What is a frenectomy?
A frenectomy is simply the removal of a frenum in the mouth. A frenum is a muscular attachment between two tissues. There are two frena (the plural form of frenum) in the mouth that can sometimes obstruct normal functon and are candidates for frenectomies. These are called the lingual frenum, which connects the tongue to floor of the mouth, and the maxillary labial frenum, which connects the inside of your upper lip to your gums just above your two upper front teeth.
Lingual Frenum and Frenectomy
The lingual frenum connects the tongue to the floor of the mouth. Sometimes, the lingual frenum can run all the way to the tip of the tongue, causing a person to be “tongue-tied.” A restrictive lingual frenum is a common occurrence in young children.

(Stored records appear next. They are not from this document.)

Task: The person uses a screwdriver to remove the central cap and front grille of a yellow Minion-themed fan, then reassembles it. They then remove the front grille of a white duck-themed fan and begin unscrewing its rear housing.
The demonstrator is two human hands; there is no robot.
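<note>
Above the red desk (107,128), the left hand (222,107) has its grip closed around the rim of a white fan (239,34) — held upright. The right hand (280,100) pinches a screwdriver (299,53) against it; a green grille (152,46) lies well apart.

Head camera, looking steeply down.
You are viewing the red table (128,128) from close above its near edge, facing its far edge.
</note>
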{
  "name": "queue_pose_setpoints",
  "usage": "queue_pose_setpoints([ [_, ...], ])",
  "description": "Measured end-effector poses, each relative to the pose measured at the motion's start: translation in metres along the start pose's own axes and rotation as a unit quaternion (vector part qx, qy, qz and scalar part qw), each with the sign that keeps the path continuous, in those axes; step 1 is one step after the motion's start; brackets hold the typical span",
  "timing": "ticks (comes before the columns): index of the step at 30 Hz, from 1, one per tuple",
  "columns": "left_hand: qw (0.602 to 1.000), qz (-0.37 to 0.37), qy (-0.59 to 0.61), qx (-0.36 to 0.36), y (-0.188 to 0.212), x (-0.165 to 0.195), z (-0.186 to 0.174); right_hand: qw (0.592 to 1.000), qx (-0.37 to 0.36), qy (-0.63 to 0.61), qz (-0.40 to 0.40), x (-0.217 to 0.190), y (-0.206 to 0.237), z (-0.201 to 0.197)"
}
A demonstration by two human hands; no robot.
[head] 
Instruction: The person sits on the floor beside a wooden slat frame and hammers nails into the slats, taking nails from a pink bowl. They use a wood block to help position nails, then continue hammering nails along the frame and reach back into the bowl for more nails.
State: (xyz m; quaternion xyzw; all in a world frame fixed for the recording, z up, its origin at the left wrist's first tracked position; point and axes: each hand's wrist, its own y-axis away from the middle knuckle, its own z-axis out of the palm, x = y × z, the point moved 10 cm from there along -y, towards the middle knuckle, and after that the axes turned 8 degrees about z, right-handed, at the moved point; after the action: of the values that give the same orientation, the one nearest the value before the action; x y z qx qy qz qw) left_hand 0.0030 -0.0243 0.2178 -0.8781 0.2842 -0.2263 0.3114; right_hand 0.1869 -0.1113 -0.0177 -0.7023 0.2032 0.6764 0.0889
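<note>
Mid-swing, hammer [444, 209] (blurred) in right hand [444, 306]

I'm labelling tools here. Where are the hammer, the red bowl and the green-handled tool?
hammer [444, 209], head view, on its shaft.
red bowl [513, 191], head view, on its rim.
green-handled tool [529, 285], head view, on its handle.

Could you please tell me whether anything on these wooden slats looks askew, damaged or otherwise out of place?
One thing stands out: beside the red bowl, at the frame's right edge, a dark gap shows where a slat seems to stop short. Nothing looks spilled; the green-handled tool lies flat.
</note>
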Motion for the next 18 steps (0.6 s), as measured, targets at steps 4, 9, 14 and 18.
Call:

Normally, children are able to accommodate well to a prominent lingual frenum and can surprisingly eat and speak normally. If the attachment extends all the way to the tip of the tongue, then a frenectomy may give the child improved tongue function.
A lingual frenectomy involves making a small incision to help free the tongue from the floor of the mouth. The incision is typically sutured to allow the tissue to heal.

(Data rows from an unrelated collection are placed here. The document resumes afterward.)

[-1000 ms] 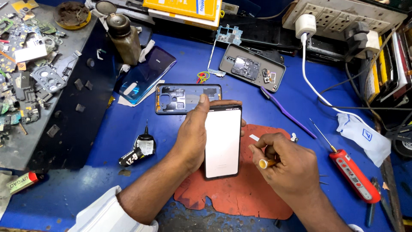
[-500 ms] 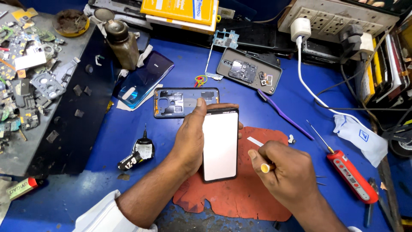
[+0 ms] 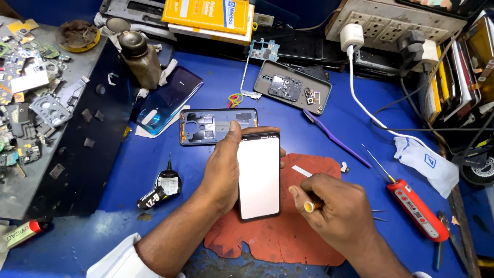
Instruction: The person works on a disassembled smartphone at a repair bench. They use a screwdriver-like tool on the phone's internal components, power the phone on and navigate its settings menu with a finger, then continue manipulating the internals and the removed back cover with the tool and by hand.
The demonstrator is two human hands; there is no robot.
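Observation:
My left hand grips a phone screen panel by its left edge and top, its white face up over a worn red mat. My right hand rests on the mat just right of the panel, closed around a small tool with a yellowish round end. A thin white strip lies on the mat above that hand. A phone middle frame lies flat just beyond the panel's top edge.
On the blue bench are a glue tube, a blue-violet back cover, an open phone body, a purple brush, a red-handled screwdriver, a white cloth, a metal bottle. Left tray holds several parts.
My right hand has shifted slightly down and right on the mat with the small tool. The left hand keeps holding the panel in the same place.

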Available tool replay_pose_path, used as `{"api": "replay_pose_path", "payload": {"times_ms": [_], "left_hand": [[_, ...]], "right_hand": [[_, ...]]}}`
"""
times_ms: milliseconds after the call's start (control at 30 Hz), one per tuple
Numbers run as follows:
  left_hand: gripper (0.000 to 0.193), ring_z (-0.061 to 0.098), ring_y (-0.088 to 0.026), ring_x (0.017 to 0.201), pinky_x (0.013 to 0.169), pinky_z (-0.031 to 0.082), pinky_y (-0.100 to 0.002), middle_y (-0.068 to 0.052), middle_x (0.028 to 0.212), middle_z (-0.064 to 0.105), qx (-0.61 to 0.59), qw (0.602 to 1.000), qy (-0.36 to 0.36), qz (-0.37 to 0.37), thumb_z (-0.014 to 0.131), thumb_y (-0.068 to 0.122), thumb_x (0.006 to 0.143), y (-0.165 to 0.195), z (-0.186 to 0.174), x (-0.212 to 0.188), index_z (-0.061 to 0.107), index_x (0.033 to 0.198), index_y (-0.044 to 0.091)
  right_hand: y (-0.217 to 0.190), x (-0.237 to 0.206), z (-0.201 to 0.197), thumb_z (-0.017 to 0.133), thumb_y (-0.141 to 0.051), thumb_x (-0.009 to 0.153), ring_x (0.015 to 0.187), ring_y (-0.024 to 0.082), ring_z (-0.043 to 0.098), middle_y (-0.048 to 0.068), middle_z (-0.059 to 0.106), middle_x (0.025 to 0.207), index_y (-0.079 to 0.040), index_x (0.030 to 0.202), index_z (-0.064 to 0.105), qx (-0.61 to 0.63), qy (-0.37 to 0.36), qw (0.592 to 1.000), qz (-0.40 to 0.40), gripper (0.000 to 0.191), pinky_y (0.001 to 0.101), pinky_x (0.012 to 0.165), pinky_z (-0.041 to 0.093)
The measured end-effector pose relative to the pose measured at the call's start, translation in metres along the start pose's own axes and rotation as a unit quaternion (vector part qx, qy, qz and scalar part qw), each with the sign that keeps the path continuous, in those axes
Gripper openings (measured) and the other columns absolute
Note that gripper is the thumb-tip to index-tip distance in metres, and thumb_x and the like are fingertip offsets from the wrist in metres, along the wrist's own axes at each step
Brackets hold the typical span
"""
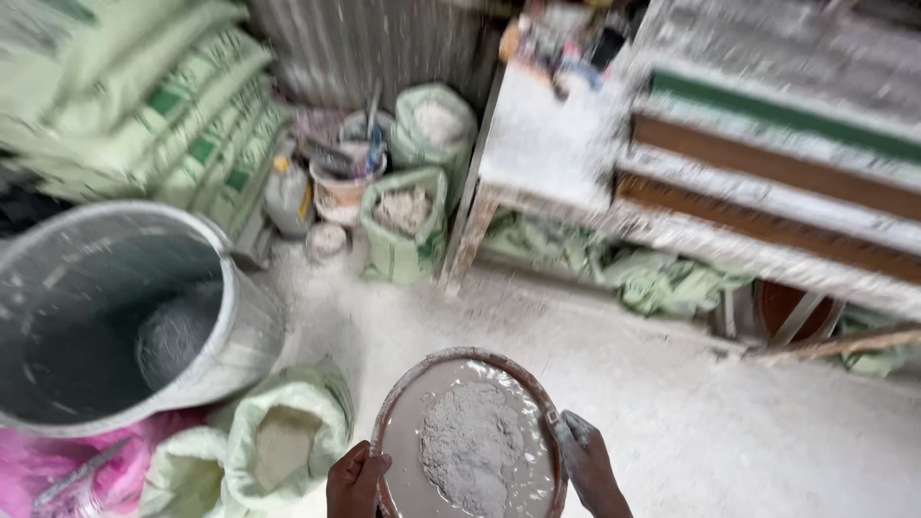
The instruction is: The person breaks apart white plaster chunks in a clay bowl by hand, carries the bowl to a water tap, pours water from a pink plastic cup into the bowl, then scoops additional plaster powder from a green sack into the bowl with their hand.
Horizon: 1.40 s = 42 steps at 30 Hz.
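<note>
I see round pan [403, 422] with grey powder heap [470, 446] and wet slurry, held low at 6 o'clock, between my hands; round, no long axis

Left hand [355, 482] at pan's 8 o'clock rim, fingers curled over edge, gripping

Right hand [587, 462] at 3 o'clock rim, fingers closed on edge, dusted white

Both hands equally near, touching pan

Big grey drum [230, 317] at 10 o'clock, open green sack [317, 384] just beside pan at 9 o'clock, dusty floor [672, 403] below

Left hand [357, 482] gripping; right hand [582, 459] gripping, dusty.
</note>
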<state>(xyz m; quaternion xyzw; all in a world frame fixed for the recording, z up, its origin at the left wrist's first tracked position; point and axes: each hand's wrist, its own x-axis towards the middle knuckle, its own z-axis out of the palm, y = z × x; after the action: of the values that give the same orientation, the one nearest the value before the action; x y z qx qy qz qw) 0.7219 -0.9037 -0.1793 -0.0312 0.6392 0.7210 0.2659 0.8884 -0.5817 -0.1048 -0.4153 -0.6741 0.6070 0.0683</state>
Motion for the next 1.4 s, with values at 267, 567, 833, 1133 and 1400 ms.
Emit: {"api": "replay_pose_path", "payload": {"times_ms": [267,567,833,1133,1400], "left_hand": [[0.023,0.037,-0.012,0.029,0.026,0.027,-0.032,-0.002,0.047,0.046,0.013,0.997,-0.033,-0.064,0.064,0.015,0.089,0.230,0.115,-0.017,0.059,0.070,0.003],[0.018,0.042,-0.011,0.029,0.026,0.031,-0.029,-0.005,0.050,0.056,-0.015,0.994,-0.109,-0.003,0.061,0.012,0.088,0.321,0.195,0.105,0.062,0.074,0.002],[0.016,0.042,-0.009,0.033,0.028,0.032,-0.028,-0.002,0.053,0.055,0.022,0.988,-0.150,0.015,0.060,0.013,0.088,0.359,0.257,0.247,0.064,0.075,0.004],[0.022,0.041,-0.006,0.037,0.029,0.032,-0.028,0.002,0.054,0.049,0.036,0.989,-0.125,0.066,0.065,0.012,0.087,0.362,0.310,0.364,0.057,0.067,0.006],[0.023,0.039,-0.008,0.035,0.030,0.030,-0.028,0.002,0.052,0.048,0.035,0.992,-0.104,0.059,0.064,0.012,0.086,0.370,0.340,0.405,0.056,0.065,0.007]], "right_hand": [[-0.158,0.009,-0.086,0.057,-0.023,0.099,0.076,0.008,0.057,0.000,0.070,0.083,0.002,0.098,0.071,0.111,-0.004,0.991,-0.078,0.029,0.0252,0.067,0.049],[-0.252,0.130,-0.111,0.061,-0.029,0.100,0.063,0.011,0.051,0.003,0.068,0.075,0.001,0.105,0.077,0.021,0.061,0.995,-0.082,0.035,0.0308,0.053,0.040],[-0.304,0.252,-0.113,0.062,-0.031,0.102,0.046,0.010,0.043,-0.001,0.053,0.060,0.001,0.094,0.070,0.081,0.068,0.988,-0.115,0.034,0.0288,0.039,0.033],[-0.345,0.366,-0.110,0.062,-0.035,0.100,0.050,0.006,0.040,-0.004,0.052,0.062,-0.002,0.090,0.071,0.066,0.060,0.987,-0.132,0.035,0.0287,0.043,0.029],[-0.367,0.424,-0.111,0.059,-0.039,0.100,0.046,0.012,0.040,0.000,0.051,0.057,-0.003,0.092,0.074,-0.014,0.039,0.997,-0.064,0.041,0.0317,0.042,0.029]]}}
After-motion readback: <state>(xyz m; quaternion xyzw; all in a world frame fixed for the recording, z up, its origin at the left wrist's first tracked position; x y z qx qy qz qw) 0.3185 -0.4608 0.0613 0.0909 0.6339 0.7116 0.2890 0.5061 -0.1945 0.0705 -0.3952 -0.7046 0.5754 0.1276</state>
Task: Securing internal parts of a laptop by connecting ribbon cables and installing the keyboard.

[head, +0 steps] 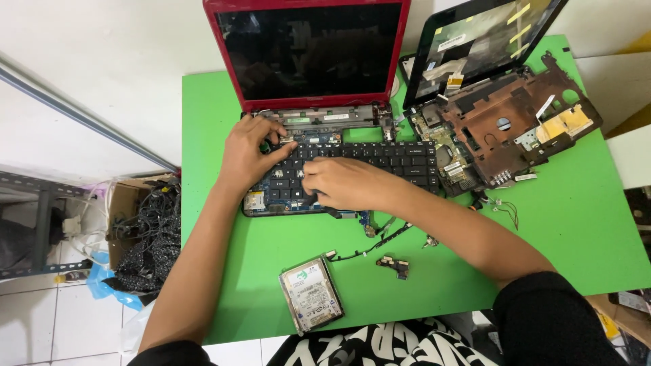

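Bright green table, red laptop lid framing a black screen, black keyboard over a blue board. The second laptop base is brown with yellow patches. Silver hard drive with a white label. Black sleeves, black-and-white patterned shirt.

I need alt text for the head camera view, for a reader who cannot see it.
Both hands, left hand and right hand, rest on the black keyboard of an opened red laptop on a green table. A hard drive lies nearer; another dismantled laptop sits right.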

Maxillary Frenum and Frenectomy
The maxillary labial frenum attaches the upper lip to the gums just above the two upper front teeth. A prominent maxillary labial frenum can cause a large gap (diastema) to occur between the two upper front teeth. Although this can be a concern for parents and patients, unless the frenum is causing a lot of pain on the gums or upper lip, immediate treatment is not necessary.
A maxillary labial frenectomy involves making a small incision below the upper lip to “release” the frenum. The incision is typically sutured to allow the tissue to heal.
In conclusion, I would recommend only getting a frenectomy when the freunum is interfering with normal function or causing pain. This decision is made in conjunction with your general dentist/orthodontist and oral surgeon.